Unfortunately, this situation is far too common. I have personally handled several cases where individuals died (or suffered brain injuries) in waiting areas or while sitting in an emergency room triage area without getting proper and timely care for their emergency symptoms, such as chest pain (or pressure), arm or jaw pain, sweating, lightheadedness, pallor, and/or increased or irregular heart rate. Such improper care can be grounds for not only a medical malpractice lawsuit, but also for a claim under the federal law of EMTALA (Emergency Medical treatment and Actice Labor Act). Under federal EMTALA law, a hospital and doctor must follow the standard screening practices of the hospital to attempt to identify an emergency medical condition for all patients presenting to the hospital. When such a proper and timely screening does not occur, EMTALA law may be violated. Patients can base claims for their injuries on this statute in addition to the more common state law medical malpractice grounds. Hospitals and doctors can be subjected to governmental investigations and fines in addition to damages owed families for injuries caused by not properly screening or stabilizing patients.
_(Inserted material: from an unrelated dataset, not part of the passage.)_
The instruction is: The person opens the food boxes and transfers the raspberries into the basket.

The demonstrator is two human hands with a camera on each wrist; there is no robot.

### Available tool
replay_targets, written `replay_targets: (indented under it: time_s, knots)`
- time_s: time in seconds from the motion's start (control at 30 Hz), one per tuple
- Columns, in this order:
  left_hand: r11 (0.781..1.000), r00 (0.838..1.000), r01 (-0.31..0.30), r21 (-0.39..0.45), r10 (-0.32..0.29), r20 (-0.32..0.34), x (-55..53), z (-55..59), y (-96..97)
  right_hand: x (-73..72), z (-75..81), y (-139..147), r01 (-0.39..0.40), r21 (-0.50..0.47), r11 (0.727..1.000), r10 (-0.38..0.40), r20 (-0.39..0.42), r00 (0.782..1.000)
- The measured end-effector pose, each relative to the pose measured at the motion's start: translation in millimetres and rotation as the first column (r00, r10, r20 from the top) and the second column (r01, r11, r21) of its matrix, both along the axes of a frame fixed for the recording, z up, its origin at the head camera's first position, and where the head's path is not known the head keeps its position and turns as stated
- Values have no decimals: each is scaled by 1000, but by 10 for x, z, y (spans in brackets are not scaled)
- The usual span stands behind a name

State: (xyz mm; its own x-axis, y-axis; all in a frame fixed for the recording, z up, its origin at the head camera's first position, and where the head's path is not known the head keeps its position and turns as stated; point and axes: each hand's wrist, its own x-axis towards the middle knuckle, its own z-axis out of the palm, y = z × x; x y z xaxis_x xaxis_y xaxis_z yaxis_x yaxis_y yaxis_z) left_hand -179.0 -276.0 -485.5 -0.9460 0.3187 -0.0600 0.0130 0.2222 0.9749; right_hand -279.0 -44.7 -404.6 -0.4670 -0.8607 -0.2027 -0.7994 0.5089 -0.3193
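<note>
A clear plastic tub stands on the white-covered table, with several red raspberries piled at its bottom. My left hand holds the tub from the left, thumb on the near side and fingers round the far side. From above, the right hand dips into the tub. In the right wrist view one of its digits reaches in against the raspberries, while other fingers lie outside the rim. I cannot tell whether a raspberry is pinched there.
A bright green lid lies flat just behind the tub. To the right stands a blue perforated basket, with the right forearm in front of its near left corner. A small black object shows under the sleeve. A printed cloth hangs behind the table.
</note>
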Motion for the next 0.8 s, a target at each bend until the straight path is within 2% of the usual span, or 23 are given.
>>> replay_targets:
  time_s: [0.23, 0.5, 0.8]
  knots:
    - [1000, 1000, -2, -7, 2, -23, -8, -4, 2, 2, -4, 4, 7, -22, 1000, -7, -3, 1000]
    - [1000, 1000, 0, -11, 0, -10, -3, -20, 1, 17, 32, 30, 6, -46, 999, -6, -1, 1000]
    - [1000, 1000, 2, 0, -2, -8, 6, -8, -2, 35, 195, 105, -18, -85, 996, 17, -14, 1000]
In the California case, the hospital had been previously cited for by the Department of Health several times concernign other deaths at the hospital. Such patterns of deaths at hospitals are frequently not identified until discovered through litigation. Many medical malpractice cases can have other related claims, such as EMTALA claims, that should be brought as part of the litigation. Not only can such additional theories of liability strengthen the case, but they can sometimes create a better venue (location for the trial), permit additional types of discovery during the case and put additional pressure on defendants. Also, there can be an added benefit to future patients at the hospital if it is investigated by the federal government, fined or a corrective action program is put into place.